Directions ::
Every line below containing the word "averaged" should be found and copied.

Data section ::
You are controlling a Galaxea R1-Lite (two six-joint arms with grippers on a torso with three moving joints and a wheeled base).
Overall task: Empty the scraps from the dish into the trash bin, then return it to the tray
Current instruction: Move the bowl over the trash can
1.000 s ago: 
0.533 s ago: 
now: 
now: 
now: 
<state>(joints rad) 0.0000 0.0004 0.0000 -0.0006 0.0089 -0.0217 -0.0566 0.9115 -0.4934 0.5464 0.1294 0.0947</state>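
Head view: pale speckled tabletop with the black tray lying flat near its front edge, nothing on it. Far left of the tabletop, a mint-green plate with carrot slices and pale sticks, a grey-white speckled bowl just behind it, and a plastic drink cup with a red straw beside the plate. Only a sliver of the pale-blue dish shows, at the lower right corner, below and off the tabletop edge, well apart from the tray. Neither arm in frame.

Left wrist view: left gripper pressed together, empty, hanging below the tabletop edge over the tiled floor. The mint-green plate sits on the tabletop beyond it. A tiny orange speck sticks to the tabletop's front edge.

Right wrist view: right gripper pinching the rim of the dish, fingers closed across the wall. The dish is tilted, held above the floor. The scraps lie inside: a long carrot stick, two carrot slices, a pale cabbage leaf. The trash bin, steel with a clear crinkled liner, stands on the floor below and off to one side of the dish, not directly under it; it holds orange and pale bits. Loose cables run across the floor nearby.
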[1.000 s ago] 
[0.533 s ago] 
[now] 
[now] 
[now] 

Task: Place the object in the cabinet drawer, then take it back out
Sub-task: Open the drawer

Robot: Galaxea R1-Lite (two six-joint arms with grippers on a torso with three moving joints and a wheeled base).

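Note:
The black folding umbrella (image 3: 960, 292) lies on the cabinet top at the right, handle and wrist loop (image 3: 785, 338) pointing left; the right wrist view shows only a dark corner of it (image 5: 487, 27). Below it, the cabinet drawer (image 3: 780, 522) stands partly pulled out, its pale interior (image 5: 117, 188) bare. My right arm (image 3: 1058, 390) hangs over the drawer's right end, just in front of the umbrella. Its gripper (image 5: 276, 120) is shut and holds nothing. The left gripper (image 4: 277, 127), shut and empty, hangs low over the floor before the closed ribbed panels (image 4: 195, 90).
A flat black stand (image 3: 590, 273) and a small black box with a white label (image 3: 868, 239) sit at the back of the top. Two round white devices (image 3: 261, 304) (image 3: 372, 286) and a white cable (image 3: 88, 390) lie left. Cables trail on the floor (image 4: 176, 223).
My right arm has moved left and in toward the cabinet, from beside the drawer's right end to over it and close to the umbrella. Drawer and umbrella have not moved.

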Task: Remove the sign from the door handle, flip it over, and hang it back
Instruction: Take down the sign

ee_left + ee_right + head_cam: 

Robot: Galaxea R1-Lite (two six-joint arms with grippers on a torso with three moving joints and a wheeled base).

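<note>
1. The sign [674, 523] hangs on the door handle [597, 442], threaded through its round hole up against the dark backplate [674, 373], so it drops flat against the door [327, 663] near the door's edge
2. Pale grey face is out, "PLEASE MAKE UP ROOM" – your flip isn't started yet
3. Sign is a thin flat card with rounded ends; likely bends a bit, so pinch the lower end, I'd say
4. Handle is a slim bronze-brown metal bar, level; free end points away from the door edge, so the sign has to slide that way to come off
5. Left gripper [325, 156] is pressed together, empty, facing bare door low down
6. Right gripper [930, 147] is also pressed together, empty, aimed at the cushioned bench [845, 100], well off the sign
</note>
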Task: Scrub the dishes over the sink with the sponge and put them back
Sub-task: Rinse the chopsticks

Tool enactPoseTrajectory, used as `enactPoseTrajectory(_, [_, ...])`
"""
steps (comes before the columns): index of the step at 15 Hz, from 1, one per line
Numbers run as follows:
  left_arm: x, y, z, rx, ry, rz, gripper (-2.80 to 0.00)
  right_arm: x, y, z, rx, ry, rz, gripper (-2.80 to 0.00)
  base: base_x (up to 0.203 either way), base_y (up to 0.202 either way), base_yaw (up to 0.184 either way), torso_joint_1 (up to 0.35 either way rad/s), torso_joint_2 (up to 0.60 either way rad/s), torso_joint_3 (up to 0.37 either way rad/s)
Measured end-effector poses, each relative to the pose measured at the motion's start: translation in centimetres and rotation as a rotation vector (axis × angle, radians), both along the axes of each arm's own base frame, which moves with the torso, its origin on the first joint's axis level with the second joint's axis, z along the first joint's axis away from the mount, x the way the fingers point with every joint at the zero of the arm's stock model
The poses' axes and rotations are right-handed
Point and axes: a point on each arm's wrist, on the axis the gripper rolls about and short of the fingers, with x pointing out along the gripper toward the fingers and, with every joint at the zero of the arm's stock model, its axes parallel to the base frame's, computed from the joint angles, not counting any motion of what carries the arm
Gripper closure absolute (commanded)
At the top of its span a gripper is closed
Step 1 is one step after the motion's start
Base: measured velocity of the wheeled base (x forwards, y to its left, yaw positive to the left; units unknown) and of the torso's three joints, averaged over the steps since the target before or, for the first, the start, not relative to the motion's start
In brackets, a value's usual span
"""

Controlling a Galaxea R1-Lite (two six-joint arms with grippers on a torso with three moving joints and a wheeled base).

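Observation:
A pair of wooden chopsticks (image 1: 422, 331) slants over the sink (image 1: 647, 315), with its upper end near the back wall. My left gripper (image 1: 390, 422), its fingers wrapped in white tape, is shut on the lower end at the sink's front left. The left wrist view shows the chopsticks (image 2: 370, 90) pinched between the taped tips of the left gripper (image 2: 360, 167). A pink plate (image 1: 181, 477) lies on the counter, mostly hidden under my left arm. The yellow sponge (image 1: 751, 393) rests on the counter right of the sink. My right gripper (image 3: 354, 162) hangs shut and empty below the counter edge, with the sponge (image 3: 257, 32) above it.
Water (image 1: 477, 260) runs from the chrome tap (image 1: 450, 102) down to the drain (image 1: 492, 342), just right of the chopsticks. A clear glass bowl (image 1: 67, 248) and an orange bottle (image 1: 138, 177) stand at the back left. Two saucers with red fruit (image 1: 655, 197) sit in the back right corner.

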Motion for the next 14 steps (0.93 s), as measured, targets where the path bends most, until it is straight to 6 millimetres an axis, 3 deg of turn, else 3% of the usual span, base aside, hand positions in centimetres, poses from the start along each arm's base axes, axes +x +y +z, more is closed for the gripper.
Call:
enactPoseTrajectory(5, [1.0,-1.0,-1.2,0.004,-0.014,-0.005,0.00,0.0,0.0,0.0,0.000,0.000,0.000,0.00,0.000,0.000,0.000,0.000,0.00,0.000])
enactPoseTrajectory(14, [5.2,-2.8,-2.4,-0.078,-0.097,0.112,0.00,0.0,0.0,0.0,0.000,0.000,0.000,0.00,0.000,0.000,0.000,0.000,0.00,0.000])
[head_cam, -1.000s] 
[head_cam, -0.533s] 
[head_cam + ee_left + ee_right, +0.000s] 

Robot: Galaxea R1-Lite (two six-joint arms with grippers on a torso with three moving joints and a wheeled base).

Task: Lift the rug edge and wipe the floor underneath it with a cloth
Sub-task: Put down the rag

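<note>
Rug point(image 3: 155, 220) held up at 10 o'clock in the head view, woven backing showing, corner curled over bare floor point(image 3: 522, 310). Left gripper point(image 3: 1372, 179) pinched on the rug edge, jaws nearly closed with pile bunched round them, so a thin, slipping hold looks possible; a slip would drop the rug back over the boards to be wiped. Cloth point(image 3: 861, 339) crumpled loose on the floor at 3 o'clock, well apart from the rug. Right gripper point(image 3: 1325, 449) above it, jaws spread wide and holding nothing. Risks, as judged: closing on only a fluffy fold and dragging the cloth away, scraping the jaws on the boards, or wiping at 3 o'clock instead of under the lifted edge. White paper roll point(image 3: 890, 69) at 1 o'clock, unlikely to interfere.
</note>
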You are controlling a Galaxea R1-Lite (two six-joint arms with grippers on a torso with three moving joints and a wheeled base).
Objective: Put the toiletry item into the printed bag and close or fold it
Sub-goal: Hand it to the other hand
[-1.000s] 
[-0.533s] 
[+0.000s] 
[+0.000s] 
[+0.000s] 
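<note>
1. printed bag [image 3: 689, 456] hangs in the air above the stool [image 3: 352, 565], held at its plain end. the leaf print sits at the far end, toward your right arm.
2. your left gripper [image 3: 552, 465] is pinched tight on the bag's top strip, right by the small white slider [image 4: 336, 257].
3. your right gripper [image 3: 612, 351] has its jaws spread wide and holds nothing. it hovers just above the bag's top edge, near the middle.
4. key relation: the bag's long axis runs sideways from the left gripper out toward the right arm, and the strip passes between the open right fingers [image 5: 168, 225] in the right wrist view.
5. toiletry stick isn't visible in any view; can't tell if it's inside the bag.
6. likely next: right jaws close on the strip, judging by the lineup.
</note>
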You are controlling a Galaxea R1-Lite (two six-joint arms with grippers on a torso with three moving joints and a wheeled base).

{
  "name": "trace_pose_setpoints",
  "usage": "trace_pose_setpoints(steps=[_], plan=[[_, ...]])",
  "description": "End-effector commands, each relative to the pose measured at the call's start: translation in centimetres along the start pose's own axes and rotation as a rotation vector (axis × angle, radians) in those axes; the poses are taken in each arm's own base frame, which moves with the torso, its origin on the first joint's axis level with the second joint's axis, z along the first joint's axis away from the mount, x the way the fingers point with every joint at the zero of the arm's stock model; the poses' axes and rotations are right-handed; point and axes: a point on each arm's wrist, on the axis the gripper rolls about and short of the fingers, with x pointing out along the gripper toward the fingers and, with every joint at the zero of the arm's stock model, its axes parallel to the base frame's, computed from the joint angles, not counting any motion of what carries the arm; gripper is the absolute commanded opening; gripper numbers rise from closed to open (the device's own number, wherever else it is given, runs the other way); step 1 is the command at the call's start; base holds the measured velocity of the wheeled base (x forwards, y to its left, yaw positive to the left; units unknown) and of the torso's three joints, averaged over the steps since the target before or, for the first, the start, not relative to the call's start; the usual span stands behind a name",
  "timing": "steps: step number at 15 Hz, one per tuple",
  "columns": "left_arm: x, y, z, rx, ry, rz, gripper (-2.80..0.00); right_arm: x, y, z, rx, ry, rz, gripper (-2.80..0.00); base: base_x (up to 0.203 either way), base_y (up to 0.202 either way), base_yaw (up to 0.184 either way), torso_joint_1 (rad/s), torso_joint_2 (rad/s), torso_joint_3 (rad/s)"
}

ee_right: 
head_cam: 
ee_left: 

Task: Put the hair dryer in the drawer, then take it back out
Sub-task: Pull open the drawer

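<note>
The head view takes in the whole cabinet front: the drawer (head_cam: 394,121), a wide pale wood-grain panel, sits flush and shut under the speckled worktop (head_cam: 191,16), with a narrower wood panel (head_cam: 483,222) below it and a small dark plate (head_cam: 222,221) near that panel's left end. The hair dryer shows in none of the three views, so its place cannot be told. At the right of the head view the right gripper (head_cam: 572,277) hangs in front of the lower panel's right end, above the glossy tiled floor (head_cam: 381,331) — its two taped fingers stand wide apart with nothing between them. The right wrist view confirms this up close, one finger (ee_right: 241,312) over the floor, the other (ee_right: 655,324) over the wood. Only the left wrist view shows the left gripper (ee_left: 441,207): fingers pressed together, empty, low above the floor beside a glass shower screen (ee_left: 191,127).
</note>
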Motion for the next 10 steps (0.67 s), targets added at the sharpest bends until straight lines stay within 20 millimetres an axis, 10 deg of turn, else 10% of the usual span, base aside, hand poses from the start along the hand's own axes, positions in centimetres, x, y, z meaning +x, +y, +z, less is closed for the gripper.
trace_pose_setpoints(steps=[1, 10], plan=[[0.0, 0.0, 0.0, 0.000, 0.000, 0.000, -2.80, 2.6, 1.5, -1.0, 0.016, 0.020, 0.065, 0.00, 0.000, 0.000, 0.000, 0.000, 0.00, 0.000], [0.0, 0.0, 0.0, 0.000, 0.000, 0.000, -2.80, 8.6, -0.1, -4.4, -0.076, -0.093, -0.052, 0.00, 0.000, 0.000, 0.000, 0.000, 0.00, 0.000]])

Response for this exercise ::
Base: measured velocity of the wheeled base (x forwards, y to its left, yaw positive to the left; units unknown) and of the torso's three joints, averaged over the steps since the target before or, for the first, the start, not relative to the motion's start
  "description": "End-effector commands, each relative to the pose measured at the call's start: translation in centimetres along the start pose's own axes and rotation as a rotation vector (axis × angle, radians) in those axes; the poses are taken in each arm's own base frame, which moves with the torso, its origin on the first joint's axis level with the second joint's axis, z along the first joint's axis away from the mount, x the way the fingers point with every joint at the zero of the arm's stock model; the poses' axes and rotations are right-handed; point and axes: a point on each arm's wrist, on the axis the gripper rolls about and short of the fingers, with x pointing out along the gripper toward the fingers and, with every joint at the zero of the arm's stock model, its axes parallel to the base frame's, computed from the joint angles, not counting any motion of what carries the arm; gripper is the absolute commanded opening; gripper numbers rise from closed to open (the device's own number, wherever else it is given, runs the other way); step 1 is the command at the call's start; base holds the measured velocity of the wheeled base (x forwards, y to its left, yaw positive to the left; units unknown) and of the torso's three joints, averaged over the steps since the target before or, for the first, the start, not relative to the call's start; the usual span stands behind a name",

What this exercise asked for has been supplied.